*Task:* Please report every line from the material that contains the word "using".

※

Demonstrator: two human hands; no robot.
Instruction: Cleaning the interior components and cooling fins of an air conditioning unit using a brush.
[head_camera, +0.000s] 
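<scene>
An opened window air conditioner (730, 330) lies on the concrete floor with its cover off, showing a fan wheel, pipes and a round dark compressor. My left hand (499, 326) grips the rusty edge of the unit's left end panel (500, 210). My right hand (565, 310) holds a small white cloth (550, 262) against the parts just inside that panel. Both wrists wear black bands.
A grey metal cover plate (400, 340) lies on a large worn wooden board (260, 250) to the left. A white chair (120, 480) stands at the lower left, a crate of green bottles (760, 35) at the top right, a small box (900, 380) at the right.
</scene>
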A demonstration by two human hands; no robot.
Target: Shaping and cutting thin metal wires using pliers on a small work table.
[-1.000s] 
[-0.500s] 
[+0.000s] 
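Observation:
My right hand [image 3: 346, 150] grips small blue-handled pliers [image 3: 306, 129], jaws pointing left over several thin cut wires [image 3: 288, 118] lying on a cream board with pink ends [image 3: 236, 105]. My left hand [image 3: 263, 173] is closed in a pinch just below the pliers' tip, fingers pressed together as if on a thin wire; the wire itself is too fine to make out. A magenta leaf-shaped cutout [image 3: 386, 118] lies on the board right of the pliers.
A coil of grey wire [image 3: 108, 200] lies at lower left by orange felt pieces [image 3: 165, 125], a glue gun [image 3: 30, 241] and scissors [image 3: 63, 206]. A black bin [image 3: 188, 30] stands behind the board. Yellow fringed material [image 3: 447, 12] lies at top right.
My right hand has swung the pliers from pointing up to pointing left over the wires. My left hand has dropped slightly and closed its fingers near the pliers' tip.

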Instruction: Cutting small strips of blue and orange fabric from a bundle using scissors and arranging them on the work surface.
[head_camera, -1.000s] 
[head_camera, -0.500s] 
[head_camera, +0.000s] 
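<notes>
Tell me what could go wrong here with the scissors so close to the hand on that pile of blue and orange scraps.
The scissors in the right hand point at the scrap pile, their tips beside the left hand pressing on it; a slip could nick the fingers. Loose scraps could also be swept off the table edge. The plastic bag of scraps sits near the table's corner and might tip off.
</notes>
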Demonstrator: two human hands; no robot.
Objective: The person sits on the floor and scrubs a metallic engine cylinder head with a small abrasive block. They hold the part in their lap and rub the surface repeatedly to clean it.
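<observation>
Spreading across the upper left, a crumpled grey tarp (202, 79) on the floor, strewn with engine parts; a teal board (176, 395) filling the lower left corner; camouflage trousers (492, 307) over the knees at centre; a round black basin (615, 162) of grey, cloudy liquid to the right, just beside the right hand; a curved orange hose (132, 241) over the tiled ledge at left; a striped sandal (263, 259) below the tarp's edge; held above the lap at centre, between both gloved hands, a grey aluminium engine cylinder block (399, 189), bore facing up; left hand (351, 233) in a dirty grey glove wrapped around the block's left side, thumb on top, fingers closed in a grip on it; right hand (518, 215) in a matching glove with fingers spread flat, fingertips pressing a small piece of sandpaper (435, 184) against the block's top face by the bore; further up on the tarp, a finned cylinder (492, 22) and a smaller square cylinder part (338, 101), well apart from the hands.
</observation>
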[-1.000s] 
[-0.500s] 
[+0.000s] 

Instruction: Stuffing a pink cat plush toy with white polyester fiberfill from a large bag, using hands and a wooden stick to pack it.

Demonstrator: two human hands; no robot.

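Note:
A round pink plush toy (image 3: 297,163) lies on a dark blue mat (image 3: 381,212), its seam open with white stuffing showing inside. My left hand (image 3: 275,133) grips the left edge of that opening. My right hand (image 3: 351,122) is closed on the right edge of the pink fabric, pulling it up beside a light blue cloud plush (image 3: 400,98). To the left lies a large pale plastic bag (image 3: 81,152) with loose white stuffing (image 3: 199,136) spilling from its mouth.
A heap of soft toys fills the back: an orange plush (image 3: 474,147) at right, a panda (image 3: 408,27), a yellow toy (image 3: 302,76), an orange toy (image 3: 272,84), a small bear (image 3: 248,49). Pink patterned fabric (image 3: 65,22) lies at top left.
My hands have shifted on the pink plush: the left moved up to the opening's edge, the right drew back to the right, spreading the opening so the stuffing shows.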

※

*Written solution:*
Instruction: Cleaning the interior components and cooling fins of an air conditioning unit using a brush.
Target: Shaping and cutting thin metal wires using pliers on a small work table.
Instruction: Cutting small strips of blue and orange fabric from a bundle using scissors and arranging them on the work surface.
Instruction: Stuffing a pink cat plush toy with white polyester fiberfill from a large bag, using hands and a wooden stick to pack it.

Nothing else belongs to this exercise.